Wenn Leute davon sprechen, eine Website 'barrierefrei' oder 'WCAG-konform' zu machen, meinen sie fast immer WCAG 2.1 Level AA. Dies ist der Sweet Spot zwischen Barrierefreiheit und praktischer Umsetzung.
Level AAA: Erweiterte Barrierefreiheit
Level AAA ist die höchste Stufe der Barrierefreiheit. Es umfasst alle Level A- und AA-Kriterien plus strengere Anforderungen wie höhere Farbkontrastverhältnisse (7:1 statt 4,5:1), Gebärdensprachinterpretation für Videos und erweiterte Anpassungen des Leseniveaus.
Level AAA ist für ganze Websites schwer zu erreichen, und WCAG selbst erkennt an, dass es nicht möglich ist, alle Level AAA-Kriterien für einige Arten von Inhalten zu erfüllen.
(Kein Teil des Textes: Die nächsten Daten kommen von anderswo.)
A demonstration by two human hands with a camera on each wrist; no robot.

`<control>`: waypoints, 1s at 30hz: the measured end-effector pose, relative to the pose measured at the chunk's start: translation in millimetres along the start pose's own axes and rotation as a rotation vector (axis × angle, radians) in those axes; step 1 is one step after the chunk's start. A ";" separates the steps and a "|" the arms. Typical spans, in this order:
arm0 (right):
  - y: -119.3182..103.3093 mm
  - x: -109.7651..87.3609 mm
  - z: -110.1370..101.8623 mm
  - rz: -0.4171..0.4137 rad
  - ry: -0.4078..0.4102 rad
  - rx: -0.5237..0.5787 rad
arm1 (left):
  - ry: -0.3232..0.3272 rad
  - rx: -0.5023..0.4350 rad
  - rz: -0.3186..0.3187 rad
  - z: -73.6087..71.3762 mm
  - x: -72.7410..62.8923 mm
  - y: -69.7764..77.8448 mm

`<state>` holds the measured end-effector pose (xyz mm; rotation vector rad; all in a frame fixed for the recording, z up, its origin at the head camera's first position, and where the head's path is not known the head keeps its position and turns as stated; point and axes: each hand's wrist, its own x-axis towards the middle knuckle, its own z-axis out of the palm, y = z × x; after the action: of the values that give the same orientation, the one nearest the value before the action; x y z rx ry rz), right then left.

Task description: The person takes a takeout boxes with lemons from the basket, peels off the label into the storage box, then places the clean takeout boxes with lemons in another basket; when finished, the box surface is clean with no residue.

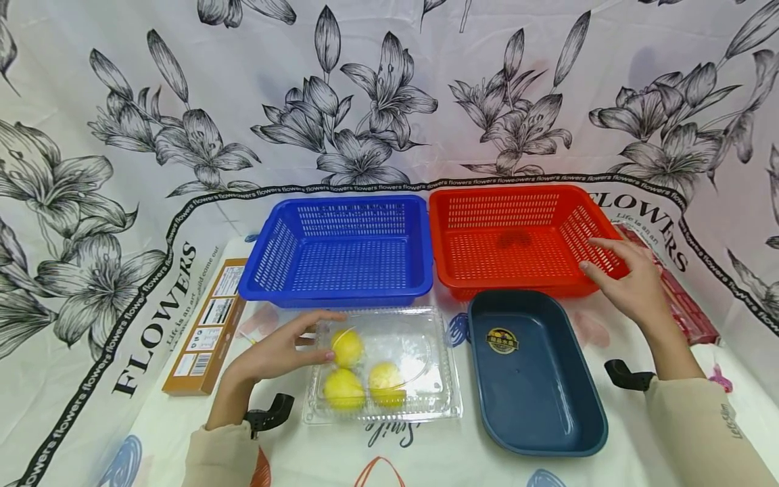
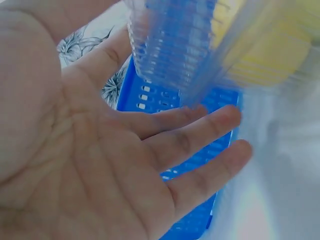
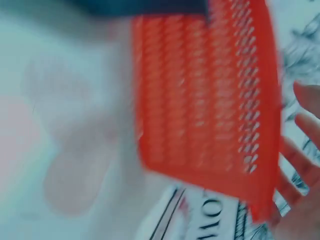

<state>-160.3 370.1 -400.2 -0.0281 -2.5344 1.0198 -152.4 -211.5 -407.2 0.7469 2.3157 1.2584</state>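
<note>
A clear plastic box [image 1: 426, 345] lies on the cloth with three round yellow fruits [image 1: 344, 389] inside. At its left side is my left hand [image 1: 276, 348], thumb and index finger spread over the edge of the lid. In the left wrist view its other fingers [image 2: 190, 140] stretch out straight below the box. My right hand [image 1: 635, 281] is at the right rim of the red basket [image 1: 481, 260], thumb and fingers spread apart. Nothing shows between its fingers, which overlap the rim in the right wrist view. The basket holds no objects.
A blue basket [image 1: 356, 264] stands left of the red one, behind the box. In front of the red basket is a dark blue tub [image 1: 523, 385]. A brown carton [image 1: 207, 331] lies far left, and a red package [image 1: 688, 304] far right. Flower-printed cloth rises behind.
</note>
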 end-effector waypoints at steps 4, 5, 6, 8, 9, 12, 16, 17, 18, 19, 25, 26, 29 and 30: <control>20.3 5.0 -2.5 0.027 0.025 -0.071 | -0.025 -0.011 -0.018 -1.1 -2.8 -1.3; 24.4 5.6 -2.6 0.039 0.022 -0.082 | -0.028 -0.004 -0.027 -1.3 -3.2 -1.2; 27.9 6.1 -3.0 0.050 0.018 -0.092 | -0.029 0.004 -0.034 -1.6 -3.3 -1.2; 33.2 6.8 -3.3 0.070 0.004 -0.104 | -0.036 0.014 -0.045 -2.3 -3.2 -1.2; 35.3 6.9 -3.3 0.075 -0.006 -0.108 | -0.039 0.012 -0.056 -2.5 -2.9 -0.9; 40.1 6.9 -2.8 0.085 -0.024 -0.112 | -0.062 -0.029 -0.090 -3.4 -1.7 -0.8; 43.8 5.6 -1.6 0.091 -0.032 -0.109 | -0.071 -0.106 -0.135 -3.3 1.9 -1.5; 44.4 5.0 -1.5 0.091 -0.033 -0.107 | -0.067 -0.117 -0.141 -3.0 3.0 -1.7; 44.7 4.6 -1.3 0.091 -0.035 -0.109 | -0.063 -0.122 -0.143 -2.6 4.2 -2.2; 44.9 4.3 -1.1 0.090 -0.036 -0.113 | -0.058 -0.123 -0.141 -2.4 5.3 -2.7; 44.1 4.7 -0.9 0.089 -0.043 -0.146 | -0.039 -0.131 -0.128 -1.8 9.0 -4.0; 44.0 4.9 -0.9 0.089 -0.043 -0.149 | -0.037 -0.136 -0.128 -1.8 9.0 -4.0; 44.2 5.0 -0.4 0.091 -0.044 -0.146 | -0.030 -0.143 -0.128 -1.9 8.7 -4.5; 44.7 5.1 -0.5 0.089 -0.043 -0.144 | -0.028 -0.148 -0.127 -1.6 8.9 -4.8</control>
<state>-170.6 404.0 -427.9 -0.1628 -2.6621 0.8774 -161.5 -209.2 -411.3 0.5552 2.1822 1.3352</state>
Die meisten Organisationen streben Level AA auf der gesamten Website an und implementieren Level AAA-Kriterien, wo dies machbar ist, insbesondere für Inhalte, die auf Benutzer mit spezifischen Bedürfnissen ausgerichtet sind.
Häufige Barrierefreiheitsprobleme und Wie Man Sie Behebt
Gehen wir die häufigsten Barrierefreiheitsprobleme und ihre Lösungen durch. Diese Probleme treten auf der Mehrheit der Websites auf, also besteht eine gute Chance, dass Ihre Site mindestens einige davon hat.
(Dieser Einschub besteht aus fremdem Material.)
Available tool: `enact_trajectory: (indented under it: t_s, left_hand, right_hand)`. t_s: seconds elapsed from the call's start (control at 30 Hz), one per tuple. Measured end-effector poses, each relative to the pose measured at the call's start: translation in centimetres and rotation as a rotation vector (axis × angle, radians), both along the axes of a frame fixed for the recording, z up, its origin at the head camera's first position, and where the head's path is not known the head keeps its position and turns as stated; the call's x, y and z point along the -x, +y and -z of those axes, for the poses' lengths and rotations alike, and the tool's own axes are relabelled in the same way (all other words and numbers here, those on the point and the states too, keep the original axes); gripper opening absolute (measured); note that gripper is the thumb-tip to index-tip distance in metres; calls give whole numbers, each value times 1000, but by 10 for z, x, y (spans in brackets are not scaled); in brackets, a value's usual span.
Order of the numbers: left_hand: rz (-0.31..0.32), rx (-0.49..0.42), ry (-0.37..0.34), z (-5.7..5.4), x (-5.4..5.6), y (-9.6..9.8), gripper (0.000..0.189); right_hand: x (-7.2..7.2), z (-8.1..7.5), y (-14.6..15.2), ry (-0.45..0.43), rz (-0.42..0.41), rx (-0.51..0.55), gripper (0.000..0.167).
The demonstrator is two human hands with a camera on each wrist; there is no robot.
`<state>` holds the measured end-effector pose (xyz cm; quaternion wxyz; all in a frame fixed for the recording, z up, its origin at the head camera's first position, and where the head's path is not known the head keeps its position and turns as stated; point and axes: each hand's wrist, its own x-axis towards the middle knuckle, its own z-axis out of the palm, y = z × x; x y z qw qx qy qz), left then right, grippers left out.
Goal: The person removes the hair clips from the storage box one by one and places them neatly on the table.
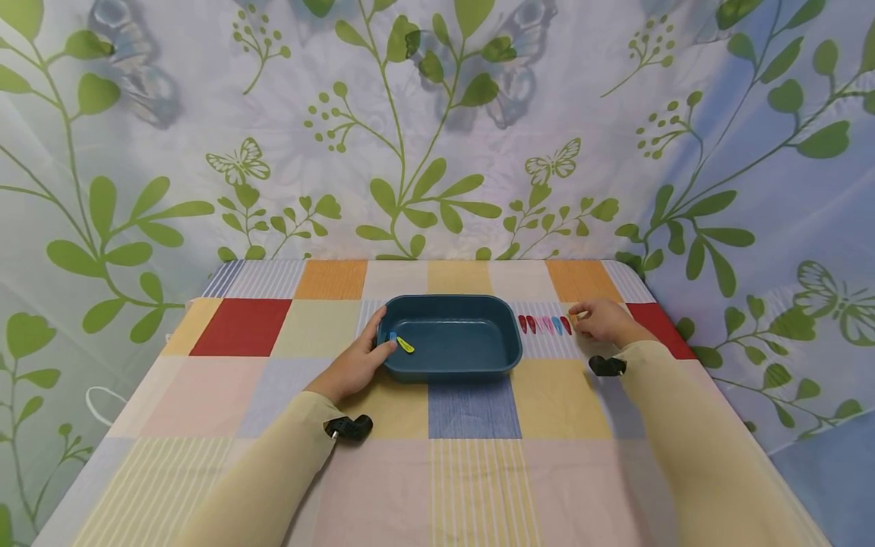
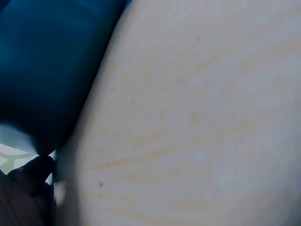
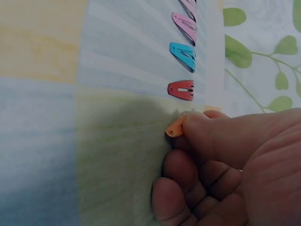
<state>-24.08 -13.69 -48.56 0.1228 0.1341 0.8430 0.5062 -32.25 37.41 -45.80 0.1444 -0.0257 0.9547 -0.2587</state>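
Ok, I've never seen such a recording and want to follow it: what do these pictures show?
No machine, just a person's bare hands. The wide picture comes from a camera on the head; the other two from one on each wrist. A dark blue tub stands on a patchwork cloth, with a yellow clip inside. The left hand holds the tub's left end. To the tub's right lies a row of red, pink and blue clips. The right hand, in a pinching grip, holds an orange clip.

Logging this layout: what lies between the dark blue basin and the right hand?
In the head view, a row of hair clips, red, pink and blue, lies on the patchwork cloth between the dark blue basin and the right hand.
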Motion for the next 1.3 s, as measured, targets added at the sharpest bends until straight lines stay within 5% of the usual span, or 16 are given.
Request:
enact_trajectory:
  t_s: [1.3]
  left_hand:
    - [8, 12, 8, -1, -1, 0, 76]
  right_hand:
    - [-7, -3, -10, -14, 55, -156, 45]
Fehlender oder Schlechter Alt-Text
Problem: Bildern fehlen Alt-Attribute, haben leeren Alt-Text, obwohl sie beschreibend sein sollten, oder verwenden allgemeine Beschreibungen wie 'Bild' oder Dateinamen.
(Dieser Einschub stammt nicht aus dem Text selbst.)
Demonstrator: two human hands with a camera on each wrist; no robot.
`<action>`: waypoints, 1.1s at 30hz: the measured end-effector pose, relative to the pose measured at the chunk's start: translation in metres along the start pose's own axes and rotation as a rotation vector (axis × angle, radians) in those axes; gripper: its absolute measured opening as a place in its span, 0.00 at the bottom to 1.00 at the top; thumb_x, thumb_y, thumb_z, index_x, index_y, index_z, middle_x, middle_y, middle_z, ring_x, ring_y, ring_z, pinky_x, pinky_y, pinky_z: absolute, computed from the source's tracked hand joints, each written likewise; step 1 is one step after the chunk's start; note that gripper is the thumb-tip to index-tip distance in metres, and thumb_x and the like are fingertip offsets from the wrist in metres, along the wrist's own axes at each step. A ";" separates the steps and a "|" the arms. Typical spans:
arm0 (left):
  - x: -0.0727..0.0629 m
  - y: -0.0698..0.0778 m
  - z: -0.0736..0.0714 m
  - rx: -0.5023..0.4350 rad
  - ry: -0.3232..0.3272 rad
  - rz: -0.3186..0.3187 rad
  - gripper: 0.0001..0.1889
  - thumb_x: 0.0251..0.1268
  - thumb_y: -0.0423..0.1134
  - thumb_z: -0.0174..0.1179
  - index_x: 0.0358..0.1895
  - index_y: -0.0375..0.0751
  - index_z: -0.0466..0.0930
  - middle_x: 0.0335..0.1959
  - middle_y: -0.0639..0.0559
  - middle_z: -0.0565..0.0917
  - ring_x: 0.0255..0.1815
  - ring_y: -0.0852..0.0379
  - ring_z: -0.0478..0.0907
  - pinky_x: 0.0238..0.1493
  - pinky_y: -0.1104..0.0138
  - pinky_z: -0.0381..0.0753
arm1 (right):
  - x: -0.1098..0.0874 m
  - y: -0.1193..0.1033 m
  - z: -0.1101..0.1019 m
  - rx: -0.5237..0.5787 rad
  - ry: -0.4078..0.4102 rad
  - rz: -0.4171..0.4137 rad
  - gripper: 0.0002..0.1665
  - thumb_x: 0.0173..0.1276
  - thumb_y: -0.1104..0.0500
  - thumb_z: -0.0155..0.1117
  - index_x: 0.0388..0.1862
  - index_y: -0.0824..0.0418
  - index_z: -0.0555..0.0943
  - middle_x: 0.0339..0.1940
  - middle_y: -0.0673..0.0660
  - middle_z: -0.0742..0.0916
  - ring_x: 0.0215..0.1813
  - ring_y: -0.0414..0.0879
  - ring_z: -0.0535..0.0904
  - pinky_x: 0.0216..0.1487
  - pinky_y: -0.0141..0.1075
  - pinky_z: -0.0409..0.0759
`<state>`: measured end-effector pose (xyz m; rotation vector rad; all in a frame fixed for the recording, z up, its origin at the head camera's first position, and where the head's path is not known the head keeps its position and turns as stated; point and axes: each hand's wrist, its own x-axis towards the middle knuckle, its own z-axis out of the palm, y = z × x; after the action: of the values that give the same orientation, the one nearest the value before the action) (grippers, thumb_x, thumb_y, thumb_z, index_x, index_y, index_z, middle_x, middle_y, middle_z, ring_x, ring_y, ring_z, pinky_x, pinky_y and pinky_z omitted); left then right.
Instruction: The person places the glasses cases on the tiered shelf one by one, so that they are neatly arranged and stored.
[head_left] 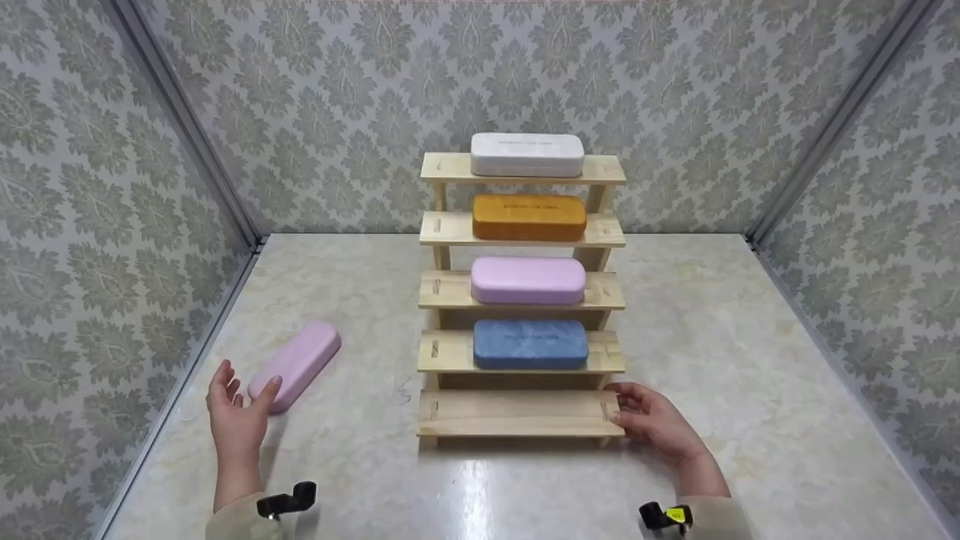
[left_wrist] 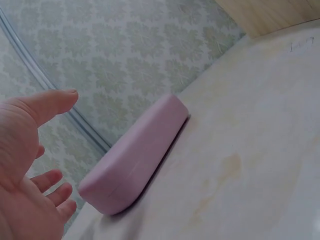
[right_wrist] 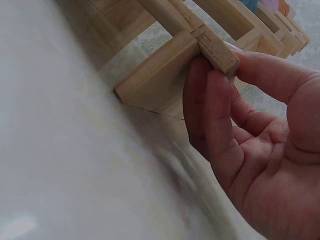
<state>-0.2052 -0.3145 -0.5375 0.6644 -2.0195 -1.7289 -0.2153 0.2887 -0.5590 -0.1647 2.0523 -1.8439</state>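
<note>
A pink glasses case (head_left: 300,363) lies slantwise on the table at the left. My left hand (head_left: 238,409) is just over its near end, thumb and fingers spread; in the left wrist view a gap shows between hand and case. My right hand (head_left: 660,424) pinches the right end of the lowest shelf of a stepped wooden rack (head_left: 517,412), thumb above and fingers below, as the right wrist view shows. One case sits on each higher shelf: blue (head_left: 530,345), pink (head_left: 528,280), orange (head_left: 529,217) and white (head_left: 527,154) at the top. The lowest shelf is bare.
The marbled table (head_left: 360,465) carries the rack in its middle. Patterned wall panels (head_left: 345,112) stand behind and on both sides, joined by grey metal corner strips (head_left: 187,127).
</note>
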 end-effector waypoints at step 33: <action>0.003 -0.027 0.004 0.205 -0.135 -0.057 0.50 0.64 0.31 0.66 0.84 0.39 0.44 0.82 0.31 0.55 0.79 0.34 0.59 0.79 0.44 0.64 | -0.002 -0.002 0.000 0.017 -0.021 -0.028 0.39 0.74 0.63 0.64 0.75 0.78 0.58 0.57 0.52 0.83 0.50 0.40 0.85 0.44 0.33 0.87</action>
<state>-0.2078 -0.3165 -0.5649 0.6913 -2.3151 -1.6519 -0.2137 0.2896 -0.5569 -0.2082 2.0299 -1.8673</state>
Lösung: Fügen Sie aussagekräftigen Alt-Text hinzu, der den Inhalt und die Funktion jedes Bildes beschreibt. Verwenden Sie für dekorative Bilder alt="" (leeres Alt-Attribut), damit Screenreader sie überspringen. Geben Sie für komplexe Bilder wie Diagramme eine längere Beschreibung in der Nähe an oder verwenden Sie das longdesc-Attribut. Wenn ein Bild ein Link oder eine Schaltfläche ist, beschreiben Sie, wohin es geht oder was es tut, nicht nur, wie es aussieht.
Beispiel: Statt alt='Hund', verwenden Sie alt='Golden Retriever Welpe sitzt im Gras mit einem roten Ball'. Statt alt='Schaltfläche' für ein Suchsymbol, verwenden Sie alt='Suchen' oder noch besser, verwenden Sie ein echtes Schaltflächenelement mit Text.
Schlechter Farbkontrast
Problem: Text hat keinen ausreichenden Kontrast zu seinem Hintergrund, was es für Benutzer mit Sehbehinderungen oder Farbenblindheit schwierig oder unmöglich macht, ihn zu lesen.
Lösung: Stellen Sie sicher, dass Text ein Kontrastverhältnis von mindestens 4,5:1 für normalen Text und 3:1 für großen Text (18pt oder 14pt fett) hat. Verwenden Sie ein Kontrastprüfungs-Tool, um Ihre Farbkombinationen zu überprüfen. Wenn Ihre Markenfarben die Kontrastanforderungen nicht erfüllen, müssen Sie möglicherweise Farbtöne anpassen, Rahmen oder Hintergründe hinzufügen oder größeren, fetteren Text verwenden.
Verlassen Sie sich nicht ausschließlich auf Farbe, um Informationen zu vermitteln. Machen Sie zum Beispiel Fehlermeldungen nicht nur rot – verwenden Sie auch Symbole, Textbeschriftungen oder andere visuelle Hinweise, die nicht von der Farbwahrnehmung abhängen.